Thank you, sir, for your years of faithful service, and know this Southern Baptist pastor will be praying for you and your family.
Having a background in Psychology and Counseling, I (Sonya) have gone through quite a bit of training in emotional well-being. In my recent studies of the Bible, I have realized how many different emotions Jesus displayed. Read through the gospels, and you will find that Jesus displayed affection, agitation, anguish, anger, compassion, distress, exhaustion, gladness, grief, indignation, joy, love, and sadness. You can probably find others, but this is just for starters. And the exciting thing about this is that these emotions are simply another revelation that we are like Jesus. The rock group, Three Dog Night, recorded a song titled “One.” The famous line that we all know: “One is the loneliest number you will ever do.” Many counselors will tell you that people often say that they are seeking counseling because no one understands their emotional state of being. Imagine how Jesus must have felt. He came to Earth as the greatest gift ever, and He was disrespected by even those that were called to lift up His name in praise. He was surrounded by men that swung from every emotional branch of understanding to the next; yet, He patiently stuck with them. He had become one of us, experiencing our emotions, feeling everything we have ever felt or will feel, all to prove His love for us. And ironically, it is even through these emotions that we see His holiness manifested.
Fortunately, we have the words of the Psalmist in Psalm 139. He was a man who was certain that God knew him, understood where he had come from and where he was going, and trusted that he was well- protected by God. In spite of his humble origins, the Psalmist knew that he was not alone no matter his circumstances because he was always on the mind of God. The writer of this psalm was a man of courage and boldness, and yet, he was filled with desperation over his situation, wanting his trial to end now – desiring for God to work through the fear and anxious thoughts he was feeling. The writer had finally come to terms with the truth that the enemy – his enemy — was God’s enemy, the one standing against the living God who was also alive in the hearts of men.

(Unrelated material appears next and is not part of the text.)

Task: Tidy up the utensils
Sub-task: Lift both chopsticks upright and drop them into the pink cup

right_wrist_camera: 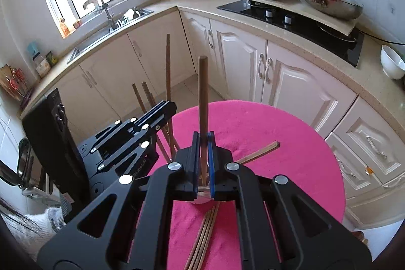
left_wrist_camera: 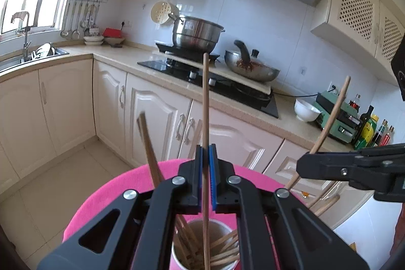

Three Dog Night’s song goes on to state that “two can be as bad as one.” Relationships are messy and complicated at times. Often, as believers, when we want something or the times are tough, we run to a passage of scripture like Mark 11: 22-26 and try to order the mountain into the sea. Then we open our eyes and our mountain is still there. Why? Because we fail to look with understanding at the rest of the passage. Jesus tells us that we have two responsibilities. First we must believe without doubt. As tough as that sometimes is, the second responsibility may be more difficult than the first. Verse 25 may not be the verse we are prone to pull out the highlighter for, and it is surely not one we commit to memory and hope for a chance to share with a struggling brother or sister. Our responsibility to forgive may be harder to accomplish than having true faith.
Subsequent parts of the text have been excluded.